- WORK INSTRUCTIONS
Treat the line containing "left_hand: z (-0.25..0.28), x" as the last one, and return every line exactly from the first line of the material below up to it.

- DATA EXCERPT

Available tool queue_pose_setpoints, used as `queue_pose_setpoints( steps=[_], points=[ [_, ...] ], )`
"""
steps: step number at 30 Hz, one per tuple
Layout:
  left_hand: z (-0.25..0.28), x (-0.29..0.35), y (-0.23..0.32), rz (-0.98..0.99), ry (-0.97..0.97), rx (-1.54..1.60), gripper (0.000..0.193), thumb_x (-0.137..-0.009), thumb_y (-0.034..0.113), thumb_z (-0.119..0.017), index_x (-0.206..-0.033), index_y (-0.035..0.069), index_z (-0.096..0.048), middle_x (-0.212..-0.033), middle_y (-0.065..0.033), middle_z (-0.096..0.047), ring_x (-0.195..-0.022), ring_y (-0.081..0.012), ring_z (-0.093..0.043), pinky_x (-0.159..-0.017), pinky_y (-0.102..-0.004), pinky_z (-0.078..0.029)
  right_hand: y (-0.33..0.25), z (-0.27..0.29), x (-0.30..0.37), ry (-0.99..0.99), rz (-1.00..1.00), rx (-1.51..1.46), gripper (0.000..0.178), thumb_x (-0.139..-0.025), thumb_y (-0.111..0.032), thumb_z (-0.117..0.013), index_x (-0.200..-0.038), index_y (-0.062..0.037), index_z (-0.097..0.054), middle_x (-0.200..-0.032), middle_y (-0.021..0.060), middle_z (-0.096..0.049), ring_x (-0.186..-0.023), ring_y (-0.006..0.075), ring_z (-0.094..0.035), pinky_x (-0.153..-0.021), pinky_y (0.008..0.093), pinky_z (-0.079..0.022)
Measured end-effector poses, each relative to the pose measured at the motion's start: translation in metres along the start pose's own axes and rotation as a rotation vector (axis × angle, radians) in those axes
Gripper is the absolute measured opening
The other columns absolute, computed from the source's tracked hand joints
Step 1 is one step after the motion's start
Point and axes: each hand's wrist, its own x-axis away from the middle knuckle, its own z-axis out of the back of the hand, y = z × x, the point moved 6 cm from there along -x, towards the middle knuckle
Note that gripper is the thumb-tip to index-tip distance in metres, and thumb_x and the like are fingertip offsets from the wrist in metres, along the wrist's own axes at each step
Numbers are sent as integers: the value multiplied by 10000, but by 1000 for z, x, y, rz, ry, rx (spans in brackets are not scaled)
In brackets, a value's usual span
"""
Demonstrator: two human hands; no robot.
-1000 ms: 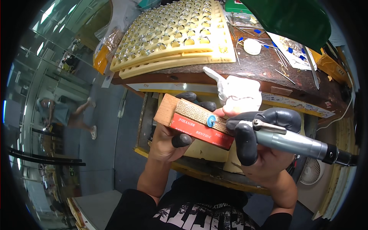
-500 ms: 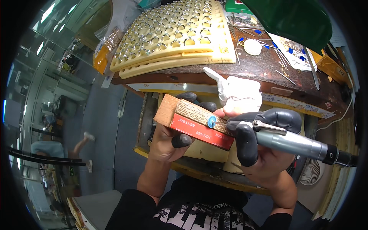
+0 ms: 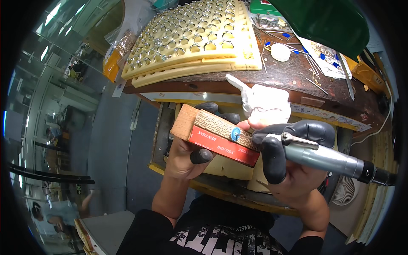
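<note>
My left hand (image 3: 180, 159), with black finger cots, is closed round a wooden block (image 3: 183, 121). On the block lie a coarse tan abrasive strip (image 3: 214, 123) and a red printed strip (image 3: 216, 144) along its side. My right hand (image 3: 297, 182), black cots on several fingers, grips a silver rotary handpiece (image 3: 335, 158) with a small lever. At the handpiece's tip a small blue disc (image 3: 235, 134) sits against the tan strip. Close behind my right fingers, a white wrapped lump (image 3: 270, 102) with a finger-like point stands at the bench edge.
Stacked cream trays (image 3: 191, 44) hold many rings on the bench (image 3: 204, 78). Thin tools, a round white piece (image 3: 280, 52) and blue bits lie to the right. A green lamp shade (image 3: 327, 25) hangs above. Below my hands is an open drawer (image 3: 225, 170).
The blue disc and handpiece tip have shifted very slightly right along the strip. My left hand and block stay almost still. Far left, a person has changed position.
</note>
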Motion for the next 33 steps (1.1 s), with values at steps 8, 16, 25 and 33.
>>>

- TASK OUTPUT
Available tool queue_pose_setpoints, used as `queue_pose_setpoints( steps=[_], points=[ [_, ...] ], )`
"""
steps: step number at 30 Hz, one per tuple
Layout:
  left_hand: z (-0.25..0.28), x (-0.29..0.35), y (-0.23..0.32), rz (-0.98..0.99), ry (-0.97..0.97), rx (-1.54..1.60), gripper (0.000..0.193), thumb_x (-0.137..-0.009), thumb_y (-0.034..0.113), thumb_z (-0.119..0.017), index_x (-0.206..-0.033), index_y (-0.035..0.069), index_z (-0.096..0.048), middle_x (-0.212..-0.033), middle_y (-0.065..0.033), middle_z (-0.096..0.047), ring_x (-0.195..-0.022), ring_y (-0.081..0.012), ring_z (-0.093..0.043), pinky_x (-0.159..-0.017), pinky_y (-0.102..-0.004), pinky_z (-0.078..0.029)

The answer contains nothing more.